Systematic variation in marine dissolved organic matter stoichiometry and remineralization ratios as a function of lability

Remineralization of organic matter by heterotrophic organisms regulates the biological sequestration of carbon, thereby mediating atmospheric CO₂. While surface nutrient supply impacts the elemental ratios of primary production, stoichiometric control by remineralization remains unclear. Here we develop a mechanistic description of remineralization and its stoichiometry in a marine microbial ecosystem model. The model simulates the observed elemental plasticity of phytoplankton and the relatively constant, lower C:N of heterotrophic biomass. In addition, the model captures the observed decreases in DOC:DON and the C:N remineralization ratio with depth for more labile substrates, which are driven by a switch in the dominant source of labile DOM from phytoplankton to heterotrophic biomass.
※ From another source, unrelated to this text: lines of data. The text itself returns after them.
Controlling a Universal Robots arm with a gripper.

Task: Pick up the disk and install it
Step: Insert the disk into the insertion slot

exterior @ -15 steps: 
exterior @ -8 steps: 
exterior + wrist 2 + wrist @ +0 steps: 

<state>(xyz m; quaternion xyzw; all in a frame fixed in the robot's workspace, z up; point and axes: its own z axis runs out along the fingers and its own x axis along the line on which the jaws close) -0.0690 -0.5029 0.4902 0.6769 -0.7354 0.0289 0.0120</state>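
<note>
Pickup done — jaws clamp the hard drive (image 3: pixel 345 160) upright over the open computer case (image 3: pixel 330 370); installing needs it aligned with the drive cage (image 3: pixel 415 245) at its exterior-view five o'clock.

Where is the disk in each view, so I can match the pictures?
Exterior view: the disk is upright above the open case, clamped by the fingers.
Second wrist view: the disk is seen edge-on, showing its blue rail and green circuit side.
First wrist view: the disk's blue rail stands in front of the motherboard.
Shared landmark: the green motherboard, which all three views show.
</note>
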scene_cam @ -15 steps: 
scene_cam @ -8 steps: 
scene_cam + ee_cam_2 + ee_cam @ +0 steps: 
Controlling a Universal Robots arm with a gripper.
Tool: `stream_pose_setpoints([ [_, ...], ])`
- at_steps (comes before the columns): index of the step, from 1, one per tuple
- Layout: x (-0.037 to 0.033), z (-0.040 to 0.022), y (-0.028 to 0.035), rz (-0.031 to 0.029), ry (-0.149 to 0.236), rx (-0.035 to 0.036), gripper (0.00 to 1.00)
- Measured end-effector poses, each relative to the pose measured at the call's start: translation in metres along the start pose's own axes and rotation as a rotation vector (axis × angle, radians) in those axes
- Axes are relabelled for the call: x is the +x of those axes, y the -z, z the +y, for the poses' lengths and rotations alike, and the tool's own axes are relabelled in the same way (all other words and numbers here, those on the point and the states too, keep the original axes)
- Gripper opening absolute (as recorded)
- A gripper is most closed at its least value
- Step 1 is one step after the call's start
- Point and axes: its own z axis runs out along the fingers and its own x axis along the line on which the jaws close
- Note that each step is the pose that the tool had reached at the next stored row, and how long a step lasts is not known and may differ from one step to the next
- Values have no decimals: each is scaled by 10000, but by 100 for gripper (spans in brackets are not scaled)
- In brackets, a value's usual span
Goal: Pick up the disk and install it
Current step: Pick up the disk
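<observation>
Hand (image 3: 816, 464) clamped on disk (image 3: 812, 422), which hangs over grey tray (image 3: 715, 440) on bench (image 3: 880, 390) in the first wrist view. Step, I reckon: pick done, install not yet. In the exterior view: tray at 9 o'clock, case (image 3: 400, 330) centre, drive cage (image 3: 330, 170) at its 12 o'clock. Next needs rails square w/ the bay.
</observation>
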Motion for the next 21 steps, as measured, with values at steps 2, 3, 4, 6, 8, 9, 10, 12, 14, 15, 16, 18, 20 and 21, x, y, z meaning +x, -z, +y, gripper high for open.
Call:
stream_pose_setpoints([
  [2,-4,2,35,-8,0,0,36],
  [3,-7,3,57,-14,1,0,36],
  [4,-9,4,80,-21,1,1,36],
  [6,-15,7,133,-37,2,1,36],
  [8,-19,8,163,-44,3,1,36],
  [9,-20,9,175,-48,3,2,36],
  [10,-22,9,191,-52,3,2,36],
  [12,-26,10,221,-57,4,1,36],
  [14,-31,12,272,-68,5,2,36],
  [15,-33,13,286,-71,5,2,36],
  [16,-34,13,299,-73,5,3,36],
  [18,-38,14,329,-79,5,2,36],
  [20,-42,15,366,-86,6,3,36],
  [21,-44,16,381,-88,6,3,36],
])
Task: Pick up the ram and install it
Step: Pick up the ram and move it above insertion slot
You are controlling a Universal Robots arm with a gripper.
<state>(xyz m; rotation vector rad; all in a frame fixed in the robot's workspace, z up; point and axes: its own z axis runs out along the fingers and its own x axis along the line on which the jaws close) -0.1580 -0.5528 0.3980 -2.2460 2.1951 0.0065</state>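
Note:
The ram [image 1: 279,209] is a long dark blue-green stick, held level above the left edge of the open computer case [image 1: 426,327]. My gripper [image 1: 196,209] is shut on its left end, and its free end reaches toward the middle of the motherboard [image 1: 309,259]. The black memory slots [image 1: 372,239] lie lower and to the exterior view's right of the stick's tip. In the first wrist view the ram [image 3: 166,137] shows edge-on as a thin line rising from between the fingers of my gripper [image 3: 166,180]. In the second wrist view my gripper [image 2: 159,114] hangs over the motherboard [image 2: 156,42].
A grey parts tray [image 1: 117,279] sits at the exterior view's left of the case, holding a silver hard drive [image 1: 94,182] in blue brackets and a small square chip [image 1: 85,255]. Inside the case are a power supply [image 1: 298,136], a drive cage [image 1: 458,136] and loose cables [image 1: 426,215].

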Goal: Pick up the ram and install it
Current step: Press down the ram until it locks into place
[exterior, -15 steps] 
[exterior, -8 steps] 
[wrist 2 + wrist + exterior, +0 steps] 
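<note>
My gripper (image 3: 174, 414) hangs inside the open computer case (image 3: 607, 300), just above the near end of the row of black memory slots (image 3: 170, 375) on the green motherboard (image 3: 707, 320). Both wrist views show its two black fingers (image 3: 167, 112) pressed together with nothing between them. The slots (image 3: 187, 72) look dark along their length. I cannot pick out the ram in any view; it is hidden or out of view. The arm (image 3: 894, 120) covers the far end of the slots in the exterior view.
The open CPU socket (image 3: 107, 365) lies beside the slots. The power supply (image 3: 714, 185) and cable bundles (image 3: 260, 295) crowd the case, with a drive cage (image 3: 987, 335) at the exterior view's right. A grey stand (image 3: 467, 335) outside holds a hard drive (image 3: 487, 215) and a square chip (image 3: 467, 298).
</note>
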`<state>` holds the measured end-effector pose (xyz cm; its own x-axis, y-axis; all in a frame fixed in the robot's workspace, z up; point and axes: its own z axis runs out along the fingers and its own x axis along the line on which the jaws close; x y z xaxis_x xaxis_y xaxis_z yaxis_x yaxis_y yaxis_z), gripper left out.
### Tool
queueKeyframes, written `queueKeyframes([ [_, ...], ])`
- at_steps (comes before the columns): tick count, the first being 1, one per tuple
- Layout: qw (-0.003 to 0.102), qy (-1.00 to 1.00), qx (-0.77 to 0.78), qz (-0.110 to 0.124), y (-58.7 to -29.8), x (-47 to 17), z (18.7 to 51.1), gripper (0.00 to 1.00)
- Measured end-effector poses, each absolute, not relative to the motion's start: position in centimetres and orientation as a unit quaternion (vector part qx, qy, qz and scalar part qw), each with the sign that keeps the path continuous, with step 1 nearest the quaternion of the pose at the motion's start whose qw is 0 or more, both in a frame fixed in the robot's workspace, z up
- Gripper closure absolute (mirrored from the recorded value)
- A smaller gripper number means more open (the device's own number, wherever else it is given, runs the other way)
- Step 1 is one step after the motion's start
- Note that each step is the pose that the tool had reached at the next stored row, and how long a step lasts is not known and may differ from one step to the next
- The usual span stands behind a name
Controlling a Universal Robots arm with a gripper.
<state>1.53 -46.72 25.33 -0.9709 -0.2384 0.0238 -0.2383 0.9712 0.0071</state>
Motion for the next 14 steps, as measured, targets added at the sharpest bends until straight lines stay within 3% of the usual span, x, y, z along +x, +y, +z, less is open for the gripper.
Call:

Only a model version with targeted remineralization of N-rich components when DOM concentrations are high is able to simulate the observed profiles of preferential remineralization of DON relative to DOC and the elevated C:N of bulk DOM. Thus the model suggests that consumption of more labile substrates by C-limited heterotrophs does not result in preferential remineralization. Rather, preferential remineralization of DON is associated with growth that is limited by the processing rate of DOM. Critically, our results imply that the specific form of organic carbon produced or excreted by phytoplankton determines the extent to which a proportional increase in carbon production resulting from changes in phytoplankton stoichiometry will increase the efficiency of the biological pump. This emphasizes the importance of understanding the physiology of both phytoplankton and heterotrophs for anticipating changes in biologically driven ocean carbon storage.